| Problem details |
Where a line of the material contains the string "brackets", copy that line.

⟨

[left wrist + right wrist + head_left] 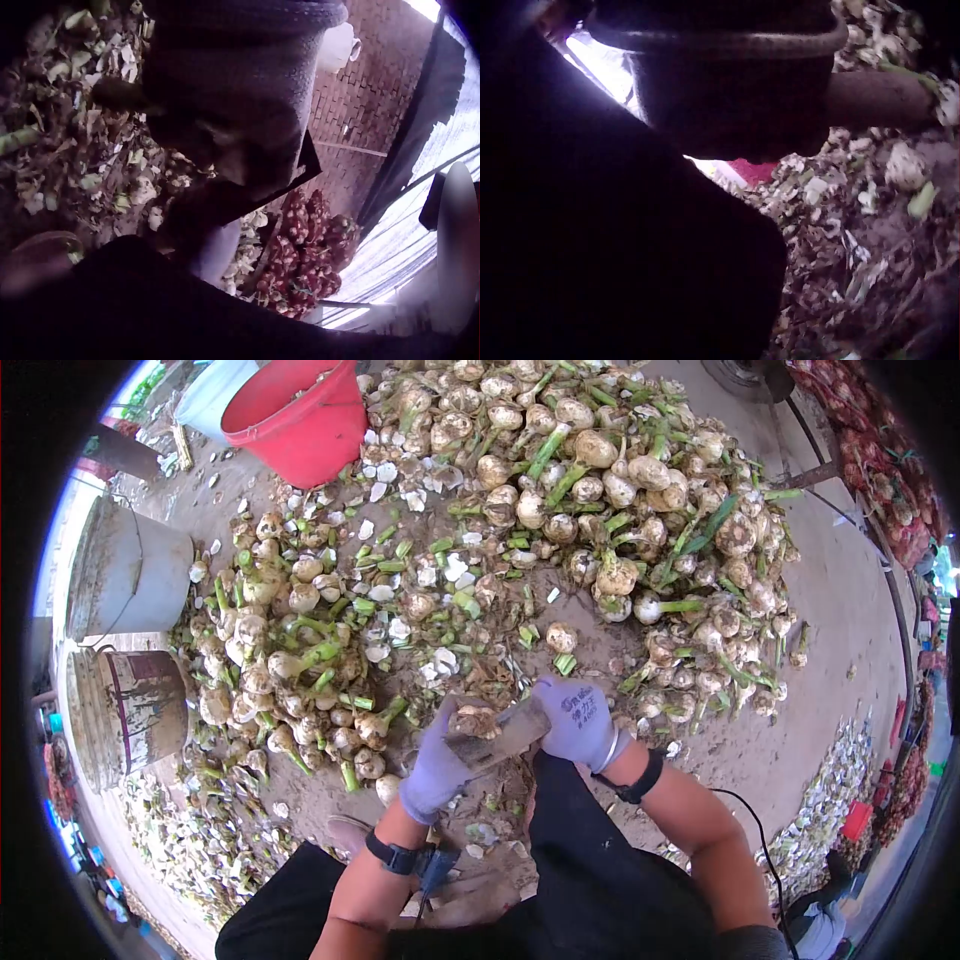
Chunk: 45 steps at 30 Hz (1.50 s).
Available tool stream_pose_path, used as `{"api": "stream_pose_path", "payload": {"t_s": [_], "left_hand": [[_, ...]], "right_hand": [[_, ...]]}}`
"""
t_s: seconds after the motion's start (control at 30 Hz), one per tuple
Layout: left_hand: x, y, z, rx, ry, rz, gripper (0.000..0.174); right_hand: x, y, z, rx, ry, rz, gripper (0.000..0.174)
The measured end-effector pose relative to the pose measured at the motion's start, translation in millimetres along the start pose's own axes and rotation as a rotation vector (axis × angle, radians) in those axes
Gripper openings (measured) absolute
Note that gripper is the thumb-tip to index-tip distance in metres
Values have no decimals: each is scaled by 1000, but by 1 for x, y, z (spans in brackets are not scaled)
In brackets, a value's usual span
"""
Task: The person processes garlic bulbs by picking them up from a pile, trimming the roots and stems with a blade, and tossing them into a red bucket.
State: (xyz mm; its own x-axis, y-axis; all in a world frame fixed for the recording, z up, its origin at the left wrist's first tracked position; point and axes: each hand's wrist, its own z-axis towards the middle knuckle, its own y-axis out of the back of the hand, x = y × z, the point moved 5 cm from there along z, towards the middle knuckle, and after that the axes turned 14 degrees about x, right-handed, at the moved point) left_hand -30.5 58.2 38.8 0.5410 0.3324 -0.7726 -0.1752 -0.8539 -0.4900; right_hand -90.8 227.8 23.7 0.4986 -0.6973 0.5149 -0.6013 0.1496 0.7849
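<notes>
Both hands wear pale purple gloves and meet low in the middle of the head view. My left hand [438,768] holds a dirt-stained garlic bulb [478,721] by its side. My right hand [580,722] grips the right end of a flat grey-brown, blade-like tool [508,736], which lies right against the bulb on the near side. In the left wrist view, the dark corner of this flat tool [309,166] sticks out past the gloved fingers. The right wrist view is mostly dark, with the glove cuff across its top.
A large heap of garlic with stalks [640,500] lies ahead, and a smaller pile [285,650] to the left. Cut stalks and peel [440,575] litter the ground between. A red bucket [310,425] and white buckets [140,575] stand at the left.
</notes>
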Motion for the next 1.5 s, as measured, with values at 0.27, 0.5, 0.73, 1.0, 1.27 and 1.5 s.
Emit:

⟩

| Answer to this problem |
Values have no decimals: each is scaled by 1000, but by 1 for x, y, z (spans in brackets are not scaled)
In brackets, a value's usual span

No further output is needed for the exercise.